Now I don’t compete anymore. I don’t do gymnastics anymore but I am still in the gym 300 hours a week. I love it. I cannot believe that I get to do this for a living.  These days I run. I go out in the mornings before birds are awake and I put in a few miles.  I’ve had friends ask if I want to run with them but I tell them my schedule and tell them that I prefer to run alone.  Again they probably think I’m a bit weird for running at such ‘odd’ hours.  I’ve tried to explain to them why I do it, and how it centers my mind.  But often they can’t relate.  Just another reason I am still ‘just a bit anti-social and strange’ in their eyes.

My friend Luke plays guitar endlessly. He plays to get into his head and to get out of the world. My brother used to do the same thing motorcycle racing and later surfing. I believe that sometimes we need some “head time”; a time to just focus on ourselves and find our balance in an off-balance world. When we return to reality we will find that we are much better suited to handle it.

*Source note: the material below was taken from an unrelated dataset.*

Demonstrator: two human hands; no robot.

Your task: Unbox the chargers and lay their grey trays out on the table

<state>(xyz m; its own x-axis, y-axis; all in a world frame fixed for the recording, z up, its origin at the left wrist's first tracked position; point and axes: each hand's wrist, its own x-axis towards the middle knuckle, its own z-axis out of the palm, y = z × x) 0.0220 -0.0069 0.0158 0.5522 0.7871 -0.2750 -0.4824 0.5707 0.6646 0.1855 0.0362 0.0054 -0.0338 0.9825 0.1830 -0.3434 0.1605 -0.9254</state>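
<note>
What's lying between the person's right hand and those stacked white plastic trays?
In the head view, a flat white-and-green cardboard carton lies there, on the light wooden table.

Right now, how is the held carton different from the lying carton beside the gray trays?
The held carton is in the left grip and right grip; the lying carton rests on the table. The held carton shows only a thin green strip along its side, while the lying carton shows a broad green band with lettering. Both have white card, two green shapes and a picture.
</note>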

When we try to understand people by personally trying to relate to the things  they do, we will almost never can make sense of it. For most people it’s easier to label a persona as “strange” than it is to try to understand the reasoning behind their uniqueness.  But if we take the time and make the effort to understand the motivation behind someone’s madness, we often see the true value in who they are, and that aint too crazy.